TASK PROMPT ->
Please set down the whole listing again, precisely.

DATA BELOW ->

┏━━

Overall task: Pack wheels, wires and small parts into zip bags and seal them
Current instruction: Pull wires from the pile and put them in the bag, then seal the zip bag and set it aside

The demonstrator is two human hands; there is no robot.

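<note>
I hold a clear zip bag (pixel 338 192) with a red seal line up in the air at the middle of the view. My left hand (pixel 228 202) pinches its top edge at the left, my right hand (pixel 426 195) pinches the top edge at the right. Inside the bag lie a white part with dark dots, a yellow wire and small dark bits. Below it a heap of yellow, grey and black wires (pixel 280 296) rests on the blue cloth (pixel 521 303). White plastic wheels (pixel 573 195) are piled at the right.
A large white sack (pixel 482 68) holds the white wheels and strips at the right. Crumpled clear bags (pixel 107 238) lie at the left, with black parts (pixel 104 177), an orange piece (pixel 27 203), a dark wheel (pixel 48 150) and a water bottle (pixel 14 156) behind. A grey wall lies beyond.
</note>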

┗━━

WRITTEN RESPONSE ->
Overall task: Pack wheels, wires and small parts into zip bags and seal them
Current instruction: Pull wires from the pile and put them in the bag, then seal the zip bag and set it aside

The demonstrator is two human hands; there is no robot.

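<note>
I hold a clear zip bag (pixel 338 192) with a red seal line up in the air at the middle of the view. My left hand (pixel 228 202) pinches its top edge at the left, my right hand (pixel 426 195) pinches the top edge at the right. Inside the bag lie a white part with dark dots, a yellow wire and small dark bits. Below it a heap of yellow, grey and black wires (pixel 280 296) rests on the blue cloth (pixel 521 303). White plastic wheels (pixel 573 195) are piled at the right.
A large white sack (pixel 482 68) holds the white wheels and strips at the right. Crumpled clear bags (pixel 107 238) lie at the left, with black parts (pixel 104 177), an orange piece (pixel 27 203), a dark wheel (pixel 48 150) and a water bottle (pixel 14 156) behind. A grey wall lies beyond.
</note>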

Nothing further belongs to this answer.